REQUIRED WORK:
Reproduce the records precisely. Omit every picture.
======== EXCERPTED DATA ========
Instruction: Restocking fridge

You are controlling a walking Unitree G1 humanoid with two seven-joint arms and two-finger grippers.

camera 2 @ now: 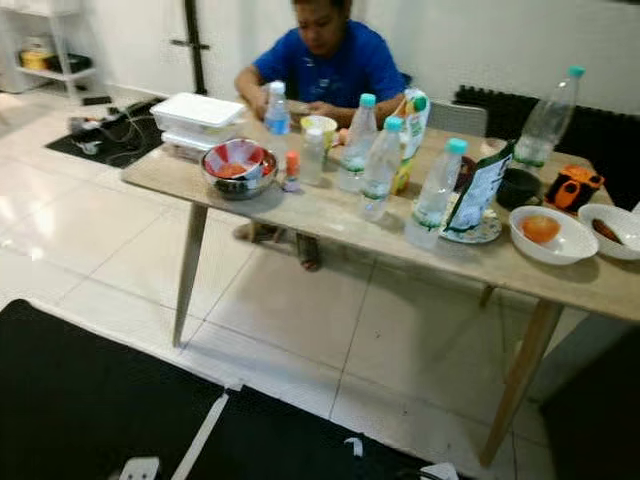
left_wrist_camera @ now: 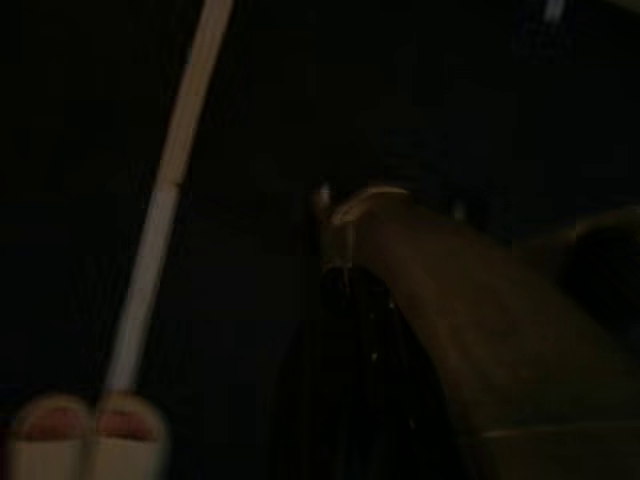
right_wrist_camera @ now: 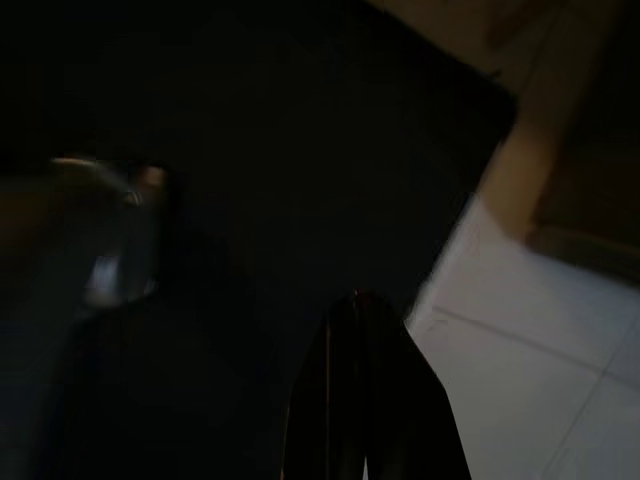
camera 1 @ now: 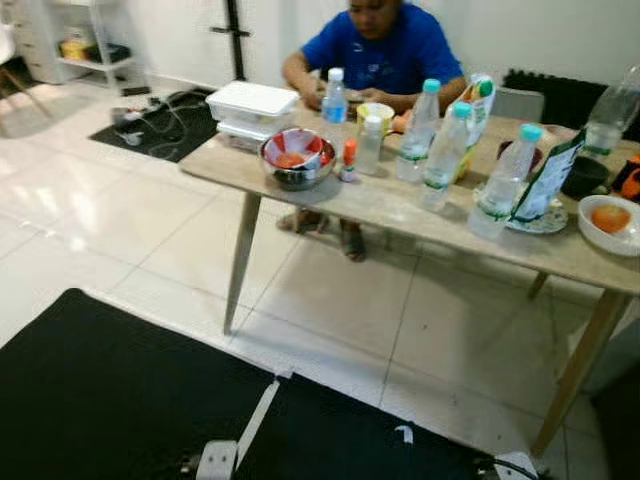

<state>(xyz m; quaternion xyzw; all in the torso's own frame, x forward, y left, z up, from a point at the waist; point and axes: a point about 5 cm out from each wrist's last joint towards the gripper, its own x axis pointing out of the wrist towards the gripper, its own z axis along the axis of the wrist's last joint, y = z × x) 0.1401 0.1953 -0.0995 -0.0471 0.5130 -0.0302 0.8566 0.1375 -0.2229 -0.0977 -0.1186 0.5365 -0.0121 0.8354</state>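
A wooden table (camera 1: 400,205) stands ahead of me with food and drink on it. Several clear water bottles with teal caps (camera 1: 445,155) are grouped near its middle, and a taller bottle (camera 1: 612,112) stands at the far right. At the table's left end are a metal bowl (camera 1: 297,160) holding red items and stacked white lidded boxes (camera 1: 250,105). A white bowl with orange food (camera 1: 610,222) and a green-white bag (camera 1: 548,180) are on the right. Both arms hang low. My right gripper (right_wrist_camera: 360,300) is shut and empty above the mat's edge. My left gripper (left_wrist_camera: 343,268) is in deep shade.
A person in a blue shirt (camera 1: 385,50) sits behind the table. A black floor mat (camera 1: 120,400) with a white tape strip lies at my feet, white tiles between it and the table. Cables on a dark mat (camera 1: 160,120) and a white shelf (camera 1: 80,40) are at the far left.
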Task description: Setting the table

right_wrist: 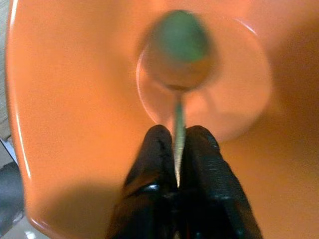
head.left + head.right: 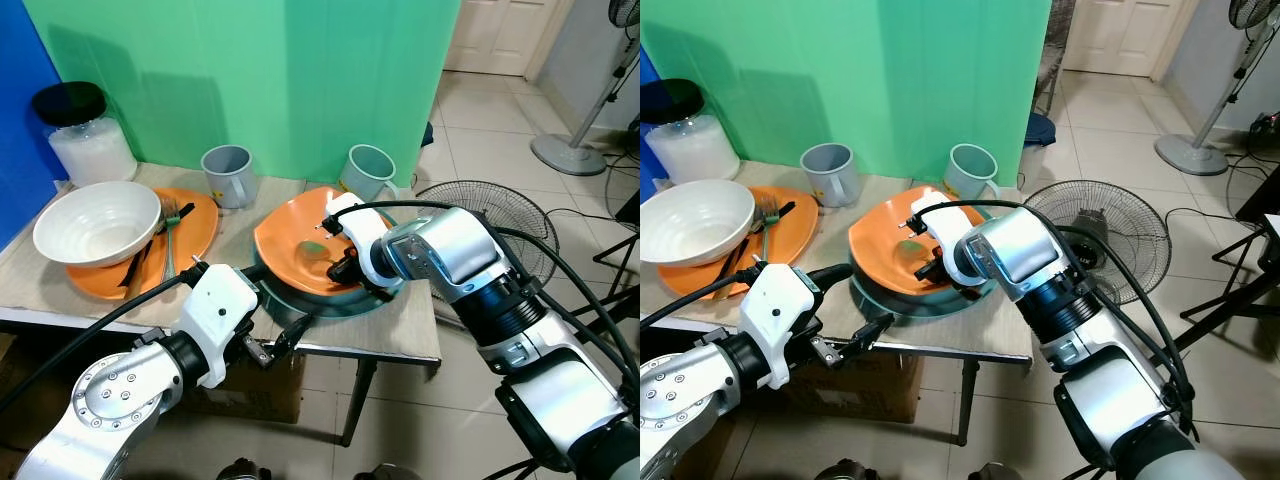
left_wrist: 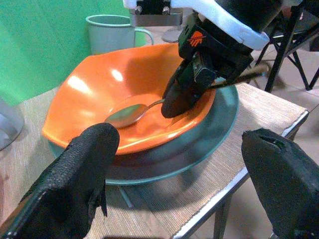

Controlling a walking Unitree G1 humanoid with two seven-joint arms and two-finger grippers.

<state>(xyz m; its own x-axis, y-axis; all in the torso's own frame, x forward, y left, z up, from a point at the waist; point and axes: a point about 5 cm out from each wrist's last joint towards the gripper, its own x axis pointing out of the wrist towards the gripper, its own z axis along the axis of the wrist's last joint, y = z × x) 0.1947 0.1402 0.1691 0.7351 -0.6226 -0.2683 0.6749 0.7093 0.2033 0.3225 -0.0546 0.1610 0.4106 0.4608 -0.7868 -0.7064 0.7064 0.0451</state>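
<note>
Placing a spoon (image 3: 130, 114) into an orange bowl (image 2: 300, 240) is the step in hand: the right gripper (image 1: 178, 144) has its two black fingers clenched on the spoon's thin handle, and the spoon's head hangs over or rests near the middle of the bowl's floor. The orange bowl sits on a dark teal plate (image 3: 199, 144) near the front edge of the worktop (image 2: 400, 335). The left gripper (image 3: 179, 169) hovers just in front of that plate with its fingers spread wide, grasping nothing. Farther left are a white bowl (image 2: 97, 222) on an orange plate (image 2: 195, 225) with cutlery, two grey mugs (image 2: 228, 175) and a jar (image 2: 85, 135). Next, the right fingers likely need to loosen and back away without dragging the spoon out.
</note>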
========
RESPONSE TO THIS EXERCISE:
Instruction: Restocking fridge

You are controlling a walking Unitree G1 humanoid with two seven-joint arms and two-finger grippers.

camera 2 @ now: 
left_wrist_camera @ now: 
right_wrist_camera @ now: 
camera 1 @ now: 

<state>(xyz m; quaternion xyzw; all in the torso's own frame, x forward, y left, z up, from a point at the waist; point and axes: a point about 5 cm out from each wrist's last joint towards the gripper, its own x axis pointing out of the wrist towards the gripper, its own z axis along the axis of the wrist's last joint, y = z × x) 0.1401 0.1953 -0.0995 -0.0471 0.5130 -0.0302 0.8566 0.1375 -0.2229 -0.0977 -0.1186 0.5365 -0.0121 0.8354</state>
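A wooden table (camera 1: 400,205) stands ahead of me with food and drink on it. Several clear water bottles with teal caps (camera 1: 445,155) are grouped near its middle, and a taller bottle (camera 1: 612,112) stands at the far right. At the table's left end are a metal bowl (camera 1: 297,160) holding red items and stacked white lidded boxes (camera 1: 250,105). A white bowl with orange food (camera 1: 610,222) and a green-white bag (camera 1: 548,180) are on the right. Both arms hang low. My right gripper (right_wrist_camera: 360,300) is shut and empty above the mat's edge. My left gripper (left_wrist_camera: 343,268) is in deep shade.
A person in a blue shirt (camera 1: 385,50) sits behind the table. A black floor mat (camera 1: 120,400) with a white tape strip lies at my feet, white tiles between it and the table. Cables on a dark mat (camera 1: 160,120) and a white shelf (camera 1: 80,40) are at the far left.
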Task description: Setting the table

right_wrist: 
head.left + head.right: 
left_wrist: 

Controlling a walking Unitree G1 humanoid with two seven-joint arms and two-finger grippers.

<state>(xyz m; its own x-axis, y-axis; all in the torso's own frame, x forward, y left, z up, from a point at the waist; point and axes: a point about 5 cm out from each wrist's last joint towards the gripper, its own x axis pointing out of the wrist towards the gripper, its own z axis along the axis of the wrist's last joint, y = z × x) 0.1947 0.1402 0.1691 0.7351 -0.6226 -0.2683 0.6749 0.7093 0.2033 0.3225 -0.0546 0.1610 0.4106 0.4608 -0.7868 -0.7064 0.7064 0.0451</state>
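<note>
Placing a spoon (image 3: 130, 114) into an orange bowl (image 2: 300, 240) is the step in hand: the right gripper (image 1: 178, 144) has its two black fingers clenched on the spoon's thin handle, and the spoon's head hangs over or rests near the middle of the bowl's floor. The orange bowl sits on a dark teal plate (image 3: 199, 144) near the front edge of the worktop (image 2: 400, 335). The left gripper (image 3: 179, 169) hovers just in front of that plate with its fingers spread wide, grasping nothing. Farther left are a white bowl (image 2: 97, 222) on an orange plate (image 2: 195, 225) with cutlery, two grey mugs (image 2: 228, 175) and a jar (image 2: 85, 135). Next, the right fingers likely need to loosen and back away without dragging the spoon out.
</note>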

There is no more to the exercise.